- YOUR OBJECTIVE -
Below is a listing. Set down exactly the lines from the one containing "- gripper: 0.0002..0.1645" through the one containing "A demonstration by", both ends included, and leave out the rest.

- SOURCE DATA -
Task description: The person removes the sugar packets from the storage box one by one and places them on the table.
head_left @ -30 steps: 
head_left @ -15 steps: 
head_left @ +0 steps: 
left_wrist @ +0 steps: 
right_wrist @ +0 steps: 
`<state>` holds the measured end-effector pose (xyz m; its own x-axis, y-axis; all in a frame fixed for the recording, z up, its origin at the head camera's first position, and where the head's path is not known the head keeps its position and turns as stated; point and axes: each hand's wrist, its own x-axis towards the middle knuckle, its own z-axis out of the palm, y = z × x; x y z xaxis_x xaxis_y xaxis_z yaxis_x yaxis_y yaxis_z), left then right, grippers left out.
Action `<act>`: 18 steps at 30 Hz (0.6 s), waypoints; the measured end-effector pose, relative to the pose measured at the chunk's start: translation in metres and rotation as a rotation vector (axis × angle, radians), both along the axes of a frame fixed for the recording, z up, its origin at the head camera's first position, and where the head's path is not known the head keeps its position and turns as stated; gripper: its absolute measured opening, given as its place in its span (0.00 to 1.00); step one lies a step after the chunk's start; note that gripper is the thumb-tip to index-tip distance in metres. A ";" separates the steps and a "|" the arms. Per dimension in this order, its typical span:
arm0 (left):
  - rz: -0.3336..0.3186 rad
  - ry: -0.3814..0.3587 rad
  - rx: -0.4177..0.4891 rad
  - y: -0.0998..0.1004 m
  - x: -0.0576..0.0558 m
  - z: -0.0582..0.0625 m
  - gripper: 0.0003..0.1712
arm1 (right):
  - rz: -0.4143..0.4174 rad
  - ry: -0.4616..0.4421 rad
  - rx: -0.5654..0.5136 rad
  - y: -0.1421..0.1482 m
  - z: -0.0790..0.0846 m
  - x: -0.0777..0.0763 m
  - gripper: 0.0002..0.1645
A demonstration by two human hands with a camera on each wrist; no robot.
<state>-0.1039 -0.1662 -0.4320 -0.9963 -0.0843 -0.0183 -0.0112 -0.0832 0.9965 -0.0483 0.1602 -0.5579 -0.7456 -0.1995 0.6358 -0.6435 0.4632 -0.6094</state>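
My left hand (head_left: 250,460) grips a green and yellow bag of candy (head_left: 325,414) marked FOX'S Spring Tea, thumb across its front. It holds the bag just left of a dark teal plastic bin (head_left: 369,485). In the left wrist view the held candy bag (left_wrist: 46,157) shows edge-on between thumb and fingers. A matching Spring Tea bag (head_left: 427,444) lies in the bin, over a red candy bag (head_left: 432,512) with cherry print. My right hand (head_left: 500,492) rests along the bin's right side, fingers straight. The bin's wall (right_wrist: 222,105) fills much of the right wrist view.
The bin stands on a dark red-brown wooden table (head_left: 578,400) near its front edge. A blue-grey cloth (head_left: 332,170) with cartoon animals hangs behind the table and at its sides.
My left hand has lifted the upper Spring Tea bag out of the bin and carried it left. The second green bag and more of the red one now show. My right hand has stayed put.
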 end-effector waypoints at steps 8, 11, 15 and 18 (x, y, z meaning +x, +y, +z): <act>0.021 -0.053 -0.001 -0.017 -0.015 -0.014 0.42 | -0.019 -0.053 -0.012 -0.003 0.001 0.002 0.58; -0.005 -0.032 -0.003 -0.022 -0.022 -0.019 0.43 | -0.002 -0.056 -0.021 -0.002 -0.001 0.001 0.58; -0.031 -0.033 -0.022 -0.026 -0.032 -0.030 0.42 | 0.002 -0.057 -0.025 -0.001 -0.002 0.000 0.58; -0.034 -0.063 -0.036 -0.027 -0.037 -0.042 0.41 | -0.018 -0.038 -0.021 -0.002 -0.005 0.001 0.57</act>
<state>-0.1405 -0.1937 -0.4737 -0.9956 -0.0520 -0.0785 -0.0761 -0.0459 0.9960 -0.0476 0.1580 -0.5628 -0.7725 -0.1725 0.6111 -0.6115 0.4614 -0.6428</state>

- ANSWER SPACE -
  - gripper: 0.0002..0.1645
A demonstration by two human hands with a camera on each wrist; no robot.

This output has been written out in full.